Abidjan : fermeture prolongée d’une artère majeure pour le chantier du métro

Abidjan : la rue des Caraïbes condamnée trois mois pour le chantier du métro

Depuis ce mercredi 15 juillet, la circulation est interdite sur la rue des Caraïbes, axe stratégique du quartier Port-Bouët au sud d’Abidjan. Cette fermeture, initialement prévue pour deux mois et demi, s’étend désormais jusqu’au 30 septembre, selon les dernières annonces du ministère des Infrastructures et de l’Entretien Routier. L’objectif ? Permettre la réalisation du tablier d’un pont ferroviaire essentiel à la Ligne 1 du métro abidjanais.

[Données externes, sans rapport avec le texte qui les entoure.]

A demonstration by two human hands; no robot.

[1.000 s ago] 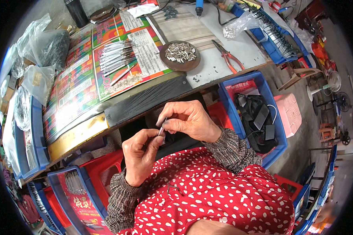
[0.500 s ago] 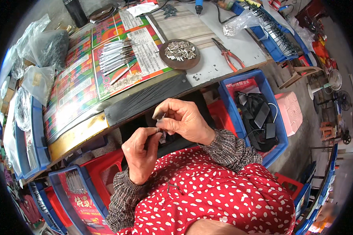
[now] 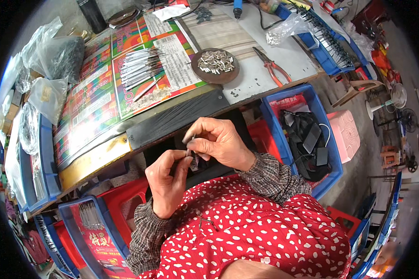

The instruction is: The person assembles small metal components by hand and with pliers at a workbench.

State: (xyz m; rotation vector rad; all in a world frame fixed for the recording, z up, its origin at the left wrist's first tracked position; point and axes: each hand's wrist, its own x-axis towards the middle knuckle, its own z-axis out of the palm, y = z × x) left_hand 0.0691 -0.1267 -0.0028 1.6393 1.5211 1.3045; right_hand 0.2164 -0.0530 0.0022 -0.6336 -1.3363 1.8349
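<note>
My left hand (image 3: pixel 166 179) and my right hand (image 3: pixel 221 145) meet over my lap, just off the table's front edge. The thumb and forefinger of each are pinched together, the fingertips nearly touching. Something small sits between them, too small and too covered by the fingers to name. Beyond the hands, a round brown dish (image 3: pixel 196 76) holds a pile of short silver metal tubes (image 3: pixel 216 61). To its left, a row of thin silver rods with dark tips (image 3: pixel 137 69) lies on a colourful printed sheet (image 3: pixel 91 100).
Red-handled pliers (image 3: pixel 275 69) lie right of the dish. A blue bin (image 3: pixel 331 179) with a black bag and cables stands beside the table at right. Clear plastic bags (image 3: pixel 49 95) sit at the left. Another blue bin (image 3: pixel 70 214) with thin rods is at lower left.
Both hands stay nearly in place with only slight finger movement. The whole view has shifted a little.
</note>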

Les usagers sont invités à se conformer au nouveau plan de circulation établi autour du chantier, tandis que les consignes de sécurité sont renforcées pour éviter tout incident. Cette interruption s’inscrit dans un calendrier exigeant visant à livrer la première ligne de métro aérien de Côte d’Ivoire dans les délais impartis.

Un axe ferroviaire de 37,4 kilomètres à travers sept communes

La Ligne 1 du métro d’Abidjan s’étendra sur 37,4 kilomètres, reliant Anyama au nord à l’aéroport Félix-Houphouët-Boigny au sud, en traversant sept communes. Selon les responsables du projet, ce métro automatique devrait transporter plus de 500 000 passagers quotidiennement, avec un trajet de 50 minutes seulement, soit huit fois plus rapide qu’un trajet en voiture aux heures de pointe.

Le chantier prévoit la construction de 18 stations, 24 ponts, un viaduc franchissant la lagune Ébrié et 34 passerelles piétonnes. En juin dernier, les travaux de génie civil du viaduc étaient quasi achevés, et 12 des 24 tabliers de ponts prévus avaient été finalisés. La mise en service est programmée pour fin 2028.

Un projet piloté par des entreprises françaises

Le consortium français en charge des travaux réunit Bouygues Travaux Publics, Alstom, Colas Rail et Keolis. Bouygues Travaux Publics assure la gestion des travaux de génie civil et la fourniture des rames, tandis que Keolis sera chargé de l’exploitation de la ligne pendant 15 ans après sa livraison.

Le coût global du projet s’élève à environ 1,36 milliard d’euros, financé principalement par la France via l’Agence française de développement et des prêts du Trésor français. Ce financement positionne le métro d’Abidjan comme l’un des plus importants investissements français en Afrique de l’Ouest dans le secteur des transports.

Un enjeu crucial pour Abidjan, une métropole en pleine expansion

Avec plus de 5,5 millions d’habitants dans son agglomération, Abidjan fait face à une congestion routière chronique. Port-Bouët, située au sud et abritant l’aéroport international ainsi que plusieurs zones industrielles, est particulièrement touchée par ces embouteillages quotidiens, faute d’un système de transport en commun performant et à grande capacité.

Le métro, conçu pour désengorger le réseau routier, offrira une alternative rapide et fiable aux bus et taxis-brousse. Ce projet ambitieux devrait également générer des milliers d’emplois locaux, tant pendant la phase de construction que lors de l’exploitation de la ligne.

Une vitrine pour l’influence française en Afrique

Pour la France, le métro d’Abidjan représente un levier stratégique d’influence économique et diplomatique en Afrique francophone. Ce projet s’inscrit dans une logique de financement d’infrastructures clés dans ses anciennes colonies, où les entreprises françaises conservent une avance face à la concurrence asiatique et turque.

La réussite de ce chantier, première ligne de métro en Côte d’Ivoire, pourrait servir d’exemple pour d’autres projets similaires au Sénégal ou en Guinée. Les travaux, menés à un rythme soutenu, marquent une étape décisive avant la pose des rails et l’installation des rames Alstom sur l’ensemble du tracé.